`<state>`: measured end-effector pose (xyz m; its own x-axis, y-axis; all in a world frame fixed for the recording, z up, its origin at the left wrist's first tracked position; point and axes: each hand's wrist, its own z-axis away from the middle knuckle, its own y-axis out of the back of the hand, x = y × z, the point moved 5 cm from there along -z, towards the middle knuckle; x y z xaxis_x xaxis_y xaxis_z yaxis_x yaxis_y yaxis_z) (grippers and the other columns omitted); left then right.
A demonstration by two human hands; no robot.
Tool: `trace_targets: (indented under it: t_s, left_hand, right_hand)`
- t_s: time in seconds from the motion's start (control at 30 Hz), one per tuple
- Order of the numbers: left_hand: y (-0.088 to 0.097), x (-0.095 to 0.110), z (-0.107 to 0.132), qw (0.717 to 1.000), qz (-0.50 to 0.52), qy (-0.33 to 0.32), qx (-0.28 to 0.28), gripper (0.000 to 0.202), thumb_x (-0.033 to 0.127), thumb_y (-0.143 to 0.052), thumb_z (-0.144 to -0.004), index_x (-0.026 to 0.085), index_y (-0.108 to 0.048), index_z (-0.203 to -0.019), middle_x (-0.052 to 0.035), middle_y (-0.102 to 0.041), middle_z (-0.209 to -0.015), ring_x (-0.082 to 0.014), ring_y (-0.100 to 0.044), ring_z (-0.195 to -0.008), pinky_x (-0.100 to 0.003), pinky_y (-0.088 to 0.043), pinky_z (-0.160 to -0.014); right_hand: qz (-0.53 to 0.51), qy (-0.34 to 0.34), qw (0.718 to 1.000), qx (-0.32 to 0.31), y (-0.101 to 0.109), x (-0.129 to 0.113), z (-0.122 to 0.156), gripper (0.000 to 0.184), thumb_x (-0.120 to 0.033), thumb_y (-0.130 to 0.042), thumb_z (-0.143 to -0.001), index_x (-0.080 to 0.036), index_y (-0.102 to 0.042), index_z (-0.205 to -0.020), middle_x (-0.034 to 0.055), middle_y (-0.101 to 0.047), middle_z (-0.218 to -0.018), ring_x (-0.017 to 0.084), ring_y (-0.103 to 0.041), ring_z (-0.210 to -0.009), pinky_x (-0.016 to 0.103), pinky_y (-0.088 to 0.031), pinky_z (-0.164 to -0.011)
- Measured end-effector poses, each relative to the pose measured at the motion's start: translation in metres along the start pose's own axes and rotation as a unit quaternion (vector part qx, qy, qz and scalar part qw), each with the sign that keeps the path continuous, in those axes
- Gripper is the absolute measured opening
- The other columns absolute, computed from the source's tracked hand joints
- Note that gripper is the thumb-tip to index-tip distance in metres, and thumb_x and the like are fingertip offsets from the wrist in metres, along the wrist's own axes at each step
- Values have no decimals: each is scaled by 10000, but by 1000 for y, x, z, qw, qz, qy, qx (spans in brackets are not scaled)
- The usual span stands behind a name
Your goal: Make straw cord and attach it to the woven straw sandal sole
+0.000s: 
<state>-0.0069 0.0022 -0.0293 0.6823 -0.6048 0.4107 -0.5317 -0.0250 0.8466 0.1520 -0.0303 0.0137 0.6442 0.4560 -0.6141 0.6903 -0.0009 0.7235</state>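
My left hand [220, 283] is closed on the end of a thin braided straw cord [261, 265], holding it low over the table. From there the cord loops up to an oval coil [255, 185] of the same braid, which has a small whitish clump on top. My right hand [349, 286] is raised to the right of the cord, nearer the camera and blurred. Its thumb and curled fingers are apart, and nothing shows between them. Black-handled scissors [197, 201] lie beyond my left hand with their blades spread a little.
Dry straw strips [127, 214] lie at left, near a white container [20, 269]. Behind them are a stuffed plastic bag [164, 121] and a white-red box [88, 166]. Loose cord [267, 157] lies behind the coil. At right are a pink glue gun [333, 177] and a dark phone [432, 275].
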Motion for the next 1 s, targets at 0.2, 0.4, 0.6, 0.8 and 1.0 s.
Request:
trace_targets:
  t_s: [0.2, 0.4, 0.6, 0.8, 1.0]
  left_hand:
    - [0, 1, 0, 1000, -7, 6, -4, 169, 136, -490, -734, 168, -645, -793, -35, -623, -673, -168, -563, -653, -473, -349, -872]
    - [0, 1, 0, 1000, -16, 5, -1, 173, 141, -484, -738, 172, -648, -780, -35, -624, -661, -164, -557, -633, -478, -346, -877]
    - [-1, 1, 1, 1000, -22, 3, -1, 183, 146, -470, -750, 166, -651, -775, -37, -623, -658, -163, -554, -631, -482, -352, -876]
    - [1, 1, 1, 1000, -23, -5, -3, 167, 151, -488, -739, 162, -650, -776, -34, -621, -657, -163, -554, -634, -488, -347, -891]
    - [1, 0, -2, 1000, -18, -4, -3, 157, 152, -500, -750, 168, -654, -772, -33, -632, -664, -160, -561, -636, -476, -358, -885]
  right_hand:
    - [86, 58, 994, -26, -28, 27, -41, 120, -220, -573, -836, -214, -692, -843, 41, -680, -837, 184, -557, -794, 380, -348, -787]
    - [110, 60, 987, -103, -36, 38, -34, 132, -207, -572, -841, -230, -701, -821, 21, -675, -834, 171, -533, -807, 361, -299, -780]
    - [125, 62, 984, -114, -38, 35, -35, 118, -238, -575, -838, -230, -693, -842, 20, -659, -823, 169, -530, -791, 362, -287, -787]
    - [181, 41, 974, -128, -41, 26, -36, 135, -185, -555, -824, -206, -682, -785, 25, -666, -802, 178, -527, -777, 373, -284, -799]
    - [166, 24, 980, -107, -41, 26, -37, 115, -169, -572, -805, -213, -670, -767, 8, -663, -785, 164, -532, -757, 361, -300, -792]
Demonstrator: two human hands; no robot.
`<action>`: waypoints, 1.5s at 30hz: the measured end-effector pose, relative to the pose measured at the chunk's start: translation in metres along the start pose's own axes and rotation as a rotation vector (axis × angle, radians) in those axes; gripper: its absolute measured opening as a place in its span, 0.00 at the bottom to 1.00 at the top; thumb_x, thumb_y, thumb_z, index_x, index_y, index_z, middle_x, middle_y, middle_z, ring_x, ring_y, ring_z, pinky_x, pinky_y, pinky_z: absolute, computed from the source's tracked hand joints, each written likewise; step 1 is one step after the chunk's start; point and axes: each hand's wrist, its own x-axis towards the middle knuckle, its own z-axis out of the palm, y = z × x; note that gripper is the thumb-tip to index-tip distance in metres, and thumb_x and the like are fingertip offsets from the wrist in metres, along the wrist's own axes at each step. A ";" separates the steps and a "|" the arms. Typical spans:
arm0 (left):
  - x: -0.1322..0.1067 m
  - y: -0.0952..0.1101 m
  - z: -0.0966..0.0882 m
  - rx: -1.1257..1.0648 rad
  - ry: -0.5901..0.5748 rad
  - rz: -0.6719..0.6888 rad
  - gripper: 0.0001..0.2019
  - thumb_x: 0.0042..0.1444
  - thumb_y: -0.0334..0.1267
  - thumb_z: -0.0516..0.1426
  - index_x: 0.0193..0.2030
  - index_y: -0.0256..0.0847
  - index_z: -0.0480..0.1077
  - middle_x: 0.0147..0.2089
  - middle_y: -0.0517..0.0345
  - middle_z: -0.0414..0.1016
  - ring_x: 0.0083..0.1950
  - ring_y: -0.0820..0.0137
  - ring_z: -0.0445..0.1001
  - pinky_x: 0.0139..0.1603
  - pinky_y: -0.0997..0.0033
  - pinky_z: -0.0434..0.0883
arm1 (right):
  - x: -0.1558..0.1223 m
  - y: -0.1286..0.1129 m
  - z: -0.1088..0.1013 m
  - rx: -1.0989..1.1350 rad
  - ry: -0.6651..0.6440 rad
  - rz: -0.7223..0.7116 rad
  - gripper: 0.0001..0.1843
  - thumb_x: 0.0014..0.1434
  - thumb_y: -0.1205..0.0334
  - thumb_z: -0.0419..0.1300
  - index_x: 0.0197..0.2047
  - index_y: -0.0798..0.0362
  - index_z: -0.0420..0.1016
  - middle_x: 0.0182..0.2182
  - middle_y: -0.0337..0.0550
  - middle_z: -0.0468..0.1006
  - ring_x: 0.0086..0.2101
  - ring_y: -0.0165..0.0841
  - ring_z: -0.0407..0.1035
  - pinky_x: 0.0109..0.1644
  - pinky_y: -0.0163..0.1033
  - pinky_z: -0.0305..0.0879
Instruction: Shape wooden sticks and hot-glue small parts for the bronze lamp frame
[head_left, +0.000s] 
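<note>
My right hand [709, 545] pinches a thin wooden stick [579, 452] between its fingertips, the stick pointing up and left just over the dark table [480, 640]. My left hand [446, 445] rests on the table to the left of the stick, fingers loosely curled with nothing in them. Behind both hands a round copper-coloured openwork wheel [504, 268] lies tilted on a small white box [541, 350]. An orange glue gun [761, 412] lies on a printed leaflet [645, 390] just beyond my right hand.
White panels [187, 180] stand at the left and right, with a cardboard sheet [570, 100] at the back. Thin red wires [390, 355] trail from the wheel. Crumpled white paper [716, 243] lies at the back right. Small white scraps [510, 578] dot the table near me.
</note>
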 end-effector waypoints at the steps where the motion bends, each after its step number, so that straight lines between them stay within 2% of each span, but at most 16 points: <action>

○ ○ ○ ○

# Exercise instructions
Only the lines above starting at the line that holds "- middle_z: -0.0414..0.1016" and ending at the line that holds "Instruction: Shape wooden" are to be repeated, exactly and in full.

# Exercise response
  - middle_z: -0.0414..0.1016
  - ring_x: 0.0083..0.1950
  - ring_y: -0.0820..0.0137
  - ring_z: -0.0445..0.1001
  - pinky_x: 0.0139..0.1603
  - pinky_y: -0.0997..0.0033
  - pinky_z: -0.0434..0.0883
arm1 (right):
  - x: -0.1558..0.1223 m
  - y: -0.1286..0.1129 m
  - z: -0.1088..0.1013 m
  - rx: -1.0989..1.1350 rad
  - ry: -0.6651..0.6440 rad
  - rz: -0.7223..0.7116 rad
  - gripper: 0.0001..0.1843
  - thumb_x: 0.0014..0.1434
  - thumb_y: -0.1205..0.0334
  - thumb_z: -0.0419..0.1300
  - index_x: 0.0197..0.2047
  - index_y: -0.0798..0.0362
  - index_z: -0.0420..0.1016
  - middle_x: 0.0182..0.2182
  - middle_y: -0.0337..0.0550
  - middle_z: -0.0468..0.1006
  - ring_x: 0.0086..0.2101
  - ring_y: -0.0165..0.0841
  - ring_z: -0.0407..0.1035
  - pinky_x: 0.0109..0.1644
  - pinky_y: -0.0163..0.1033
  - pinky_z: -0.0305..0.0879
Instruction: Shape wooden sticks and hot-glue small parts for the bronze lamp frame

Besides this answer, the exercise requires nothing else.